The Push Me Collection of shorts and the culminating Total Permission documentary are works like this. They’ve all remained popular content on The Space and will remain there until November when all The Space content comes down (don’t worry, we are determined to make sure they all remain online and are re-homing them soon).

In addition to online views, we’ve had requests to show them in different situations - in the UK, for example, they’ve been screened as part of Disability History Month at Mshed Bristol (Jan 2013) and at Salisbury Arts Centre, and following the Disability, Arts & Diversity Symposium: 'From the Personal to the Universal' (April 2013). They’ve made their way onto training courses, looking at equality issues and also one looking at best practice for audio describing visual media content.

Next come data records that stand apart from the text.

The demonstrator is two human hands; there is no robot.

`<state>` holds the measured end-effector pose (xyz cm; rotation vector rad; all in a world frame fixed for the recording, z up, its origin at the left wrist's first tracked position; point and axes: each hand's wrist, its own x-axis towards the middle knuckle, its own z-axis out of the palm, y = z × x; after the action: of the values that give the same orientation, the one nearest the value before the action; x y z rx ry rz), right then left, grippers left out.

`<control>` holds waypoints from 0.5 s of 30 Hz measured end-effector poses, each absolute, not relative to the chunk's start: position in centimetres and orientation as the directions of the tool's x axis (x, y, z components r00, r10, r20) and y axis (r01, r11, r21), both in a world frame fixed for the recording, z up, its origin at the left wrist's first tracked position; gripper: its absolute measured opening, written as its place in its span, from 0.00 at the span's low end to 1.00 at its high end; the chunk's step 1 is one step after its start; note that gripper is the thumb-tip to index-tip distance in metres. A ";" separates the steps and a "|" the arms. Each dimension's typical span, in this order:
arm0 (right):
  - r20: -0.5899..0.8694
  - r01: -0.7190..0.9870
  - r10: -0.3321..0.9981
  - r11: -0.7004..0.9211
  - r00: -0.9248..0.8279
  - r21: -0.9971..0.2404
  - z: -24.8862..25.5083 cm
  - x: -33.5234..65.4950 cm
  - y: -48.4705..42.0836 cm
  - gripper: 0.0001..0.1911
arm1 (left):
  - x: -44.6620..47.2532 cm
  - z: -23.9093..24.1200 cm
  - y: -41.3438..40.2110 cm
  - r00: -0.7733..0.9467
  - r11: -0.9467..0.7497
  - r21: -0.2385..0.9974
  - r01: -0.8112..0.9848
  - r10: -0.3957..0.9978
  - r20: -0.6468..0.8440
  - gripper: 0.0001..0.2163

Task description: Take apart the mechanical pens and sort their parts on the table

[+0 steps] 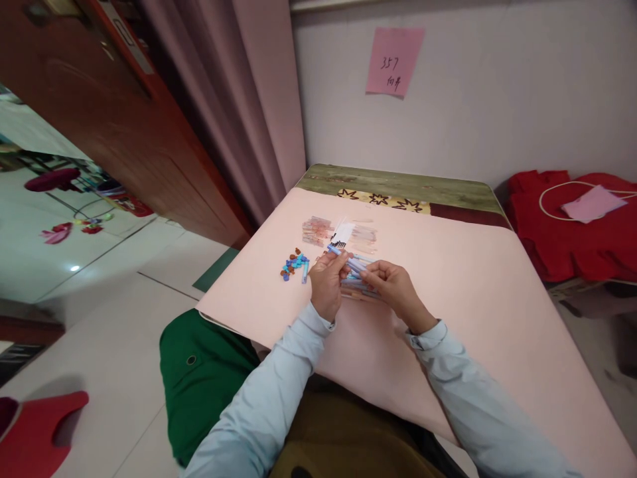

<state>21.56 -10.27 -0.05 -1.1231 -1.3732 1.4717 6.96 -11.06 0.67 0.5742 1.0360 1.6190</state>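
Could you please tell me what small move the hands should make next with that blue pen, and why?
Probably the left hand should reach to the small blue and brown pieces beside it and pick one up: it and the right hand both pinch one blue pen above the pink sheet, and that loose pile lies close by.

Pen parts (pixel 343 234) crowd ahead; pink tabletop (pixel 472 279) rightward lies open.
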 end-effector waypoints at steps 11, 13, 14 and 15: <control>-0.131 0.099 0.916 -0.100 -0.380 -0.990 0.8 21.7 -10.5 0.27 | 6.8 0.9 -10.9 -0.303 -0.062 0.870 -0.489 0.948 -0.103 0.13; -0.120 0.099 0.928 -0.090 -0.354 -0.991 0.4 21.7 -10.3 0.24 | 6.7 0.9 -10.8 -0.310 -0.064 0.875 -0.479 0.945 -0.101 0.14; -0.109 0.109 0.937 -0.076 -0.332 -0.991 0.1 21.7 -10.2 0.23 | 6.7 0.8 -10.7 -0.317 -0.063 0.882 -0.467 0.943 -0.101 0.14; -0.094 0.135 0.948 -0.055 -0.305 -0.989 -0.1 21.8 -10.2 0.23 | 6.5 0.7 -10.6 -0.329 -0.061 0.895 -0.442 0.939 -0.098 0.14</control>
<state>21.78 -10.15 -0.05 -1.1941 -1.5007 1.4377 6.55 -10.59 0.70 0.6557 1.0983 1.6260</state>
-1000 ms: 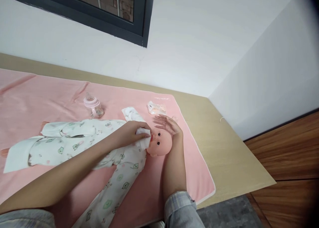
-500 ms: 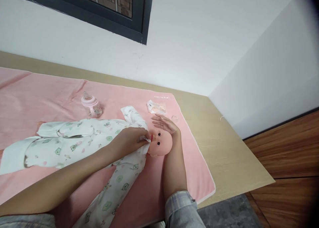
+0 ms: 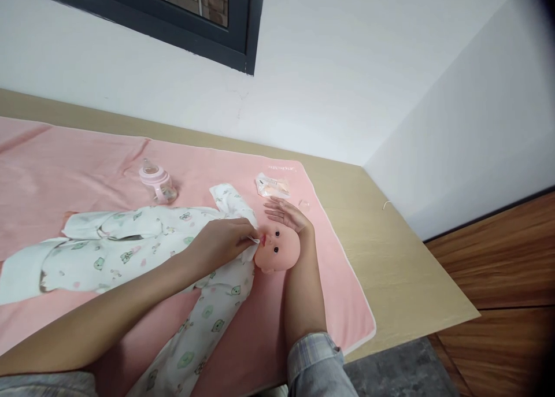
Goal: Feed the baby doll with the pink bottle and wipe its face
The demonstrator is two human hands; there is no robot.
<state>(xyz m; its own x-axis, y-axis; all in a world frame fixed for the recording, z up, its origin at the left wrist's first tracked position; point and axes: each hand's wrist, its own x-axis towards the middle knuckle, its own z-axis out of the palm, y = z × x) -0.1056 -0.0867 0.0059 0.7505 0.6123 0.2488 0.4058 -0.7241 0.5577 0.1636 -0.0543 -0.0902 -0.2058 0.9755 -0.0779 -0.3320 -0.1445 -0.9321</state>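
Pinching white cloth (image 3: 255, 241) are left fingers (image 3: 247, 230); right fingers (image 3: 276, 214) slightly apart; mat (image 3: 333, 281) lettering (image 3: 281, 167) blurred.

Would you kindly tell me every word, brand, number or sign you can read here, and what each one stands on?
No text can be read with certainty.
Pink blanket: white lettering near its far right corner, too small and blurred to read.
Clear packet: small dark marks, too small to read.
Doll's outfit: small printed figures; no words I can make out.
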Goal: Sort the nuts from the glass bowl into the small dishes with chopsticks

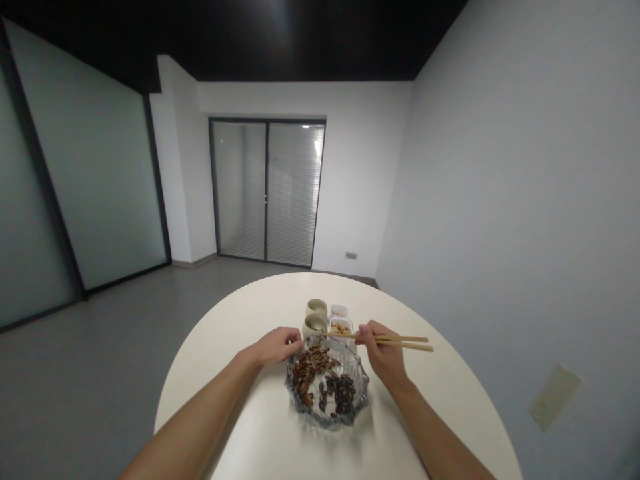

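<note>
On the table stands a clear glass bowl (327, 420) with a wavy rim. Inside it, reddish-brown slender pieces (313, 363) lie at the left and back, and dark, rounder pieces (344, 393) at the right. My right hand (383, 350) grips a pair of wooden chopsticks (405, 342), their tips pointing left over the bowl's far rim, close to the front cup (315, 325). Whether the tips pinch anything is too small to tell. My left hand (280, 345) has curled fingers at the bowl's far-left rim, seemingly holding it.
Behind the front cup stands a second greenish cup (317, 307). Beside them are a small white container (342, 327) of pale yellowish pieces and another white container (339, 311). The round cream table (250, 427) stands near a white wall (500, 200) on the right.
</note>
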A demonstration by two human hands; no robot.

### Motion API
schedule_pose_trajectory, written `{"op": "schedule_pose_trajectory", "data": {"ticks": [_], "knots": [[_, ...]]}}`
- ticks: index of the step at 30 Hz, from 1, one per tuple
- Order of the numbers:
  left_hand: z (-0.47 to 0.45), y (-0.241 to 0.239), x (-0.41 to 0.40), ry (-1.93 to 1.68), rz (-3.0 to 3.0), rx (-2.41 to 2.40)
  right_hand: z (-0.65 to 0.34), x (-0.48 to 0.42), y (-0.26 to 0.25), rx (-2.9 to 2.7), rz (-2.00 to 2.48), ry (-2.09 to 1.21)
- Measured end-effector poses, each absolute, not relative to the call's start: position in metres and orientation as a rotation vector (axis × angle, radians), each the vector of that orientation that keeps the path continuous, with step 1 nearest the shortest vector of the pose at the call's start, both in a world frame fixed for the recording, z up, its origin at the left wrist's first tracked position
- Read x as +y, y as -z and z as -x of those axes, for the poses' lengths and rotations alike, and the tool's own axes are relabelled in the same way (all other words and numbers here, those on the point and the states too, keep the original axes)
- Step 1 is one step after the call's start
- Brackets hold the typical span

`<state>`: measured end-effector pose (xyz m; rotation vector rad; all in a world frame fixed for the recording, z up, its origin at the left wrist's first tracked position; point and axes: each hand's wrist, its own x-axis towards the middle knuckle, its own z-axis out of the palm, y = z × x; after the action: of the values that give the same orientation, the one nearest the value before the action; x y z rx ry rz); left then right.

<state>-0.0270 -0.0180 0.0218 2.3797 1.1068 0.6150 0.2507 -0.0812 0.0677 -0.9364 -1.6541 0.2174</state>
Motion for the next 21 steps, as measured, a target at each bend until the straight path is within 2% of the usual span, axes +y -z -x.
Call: {"op": "schedule_pose_trajectory", "data": {"ticks": [12,21], "knots": [[0.024,-0.024,-0.019,-0.612,-2.380,1.110,-0.235,-0.069,-0.053,-1.665,0.962,-0.238],[0.025,-0.023,-0.019,-0.602,-2.341,1.107,-0.249,-0.078,-0.070,-1.528,0.945,-0.341]]}}
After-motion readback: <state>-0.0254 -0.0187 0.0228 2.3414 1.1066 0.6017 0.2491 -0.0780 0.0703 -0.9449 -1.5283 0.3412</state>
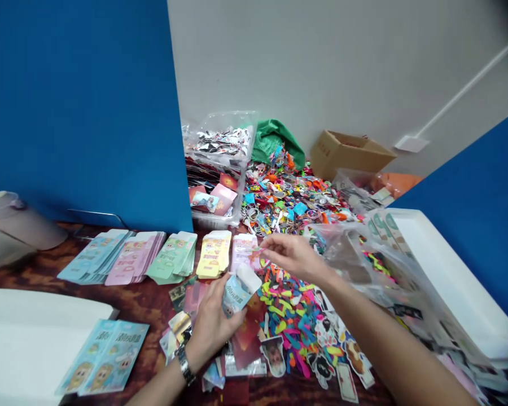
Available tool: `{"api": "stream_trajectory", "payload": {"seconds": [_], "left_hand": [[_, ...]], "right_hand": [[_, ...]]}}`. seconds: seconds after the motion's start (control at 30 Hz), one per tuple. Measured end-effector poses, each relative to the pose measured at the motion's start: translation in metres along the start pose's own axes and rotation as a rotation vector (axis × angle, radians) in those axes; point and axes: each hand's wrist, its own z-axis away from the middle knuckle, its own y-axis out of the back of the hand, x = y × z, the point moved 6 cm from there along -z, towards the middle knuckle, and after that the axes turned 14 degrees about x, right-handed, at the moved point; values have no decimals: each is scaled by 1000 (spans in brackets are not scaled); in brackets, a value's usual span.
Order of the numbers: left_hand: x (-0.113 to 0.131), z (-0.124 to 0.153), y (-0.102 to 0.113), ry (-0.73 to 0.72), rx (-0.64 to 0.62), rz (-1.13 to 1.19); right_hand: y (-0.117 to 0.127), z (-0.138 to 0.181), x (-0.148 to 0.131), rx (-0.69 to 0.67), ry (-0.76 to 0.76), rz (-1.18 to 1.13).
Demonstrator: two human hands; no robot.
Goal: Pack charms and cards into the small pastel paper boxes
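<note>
My left hand [215, 321], with a metal watch at the wrist, is wrapped round a small light-blue printed card box [236, 293]. The box is tilted and its white top flap stands up. Just above and to the right of it, my right hand [290, 254] has thumb and fingers pinched together. A small thin orange and greenish trinket [256, 252] shows at those fingertips; its exact kind is too small to make out. Below the hands lies a heap of colourful uninflated balloons [285, 321], with cut-out stickers [322, 366] along its near side.
Stacks of flat boxes stand in a row: blue [95, 256], pink [133, 259], green [173, 256], yellow [214, 254] and lilac [242, 248]. Behind are a trinket pile [288, 197], clear bins [237, 217] and a cardboard carton [347, 155]. Blue boxes [110, 361] lie front left.
</note>
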Motion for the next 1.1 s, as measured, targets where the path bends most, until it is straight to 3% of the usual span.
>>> {"api": "stream_trajectory", "payload": {"seconds": [0.07, 0.17, 0.27, 0.43, 0.53, 0.63, 0.73, 0.87, 1.1], "left_hand": [[0, 2, 3, 28, 2, 29], [0, 5, 10, 59, 24, 50], [6, 11, 17, -33, 63, 1], [19, 21, 21, -228, -28, -74], [17, 21, 25, -186, -67, -73], [12, 20, 31, -116, -21, -66], [12, 23, 33, -124, -2, -70], [21, 29, 34, -171, 3, -26], [26, 30, 40, -190, -40, -29]], "right_hand": [[-14, 13, -16, -5, 71, -7], [-35, 30, -28, -114, 179, 54], [-44, 39, -33, -174, 241, 147], [-47, 44, -40, -100, 279, 330], [-50, 48, -41, -106, 259, 348], [-50, 52, -46, -115, 267, 220], [-45, 54, -52, -33, 307, 170], [-40, 57, -57, 90, 406, 338], [-47, 62, -63, -38, 469, 310]]}}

And they’ve been further afield too. The Collection headed out to Rio de Janeiro to Arena Pavuna, Museu Nacional de Belas Artes, and SESC Madureira as part of the People’s Palace Project’s screening for the Cultural Olympic and Paralympic Forum and the content was also used here as part of a live V-J installation during the weekend (April 2013). Total Permission was also screened at the Teatro Valle Inclán, Madrid as part of “Una Mirada Diferente” (A different way of seeing things) the first ever arts & disability festival held by Centro Dramático Nacional (the Spanish national theatre), in collaboration with the British Council (June 2013). Groundbreaking.

We are determined to keep tracks on where the films get seen – although this is easier to say than to do (we know they’ve been shown a few times in India on the documentary film circuit, for example, and are trying to find out more). Basically, the films are pushing on, and still creating impact. Exactly as we hoped they would.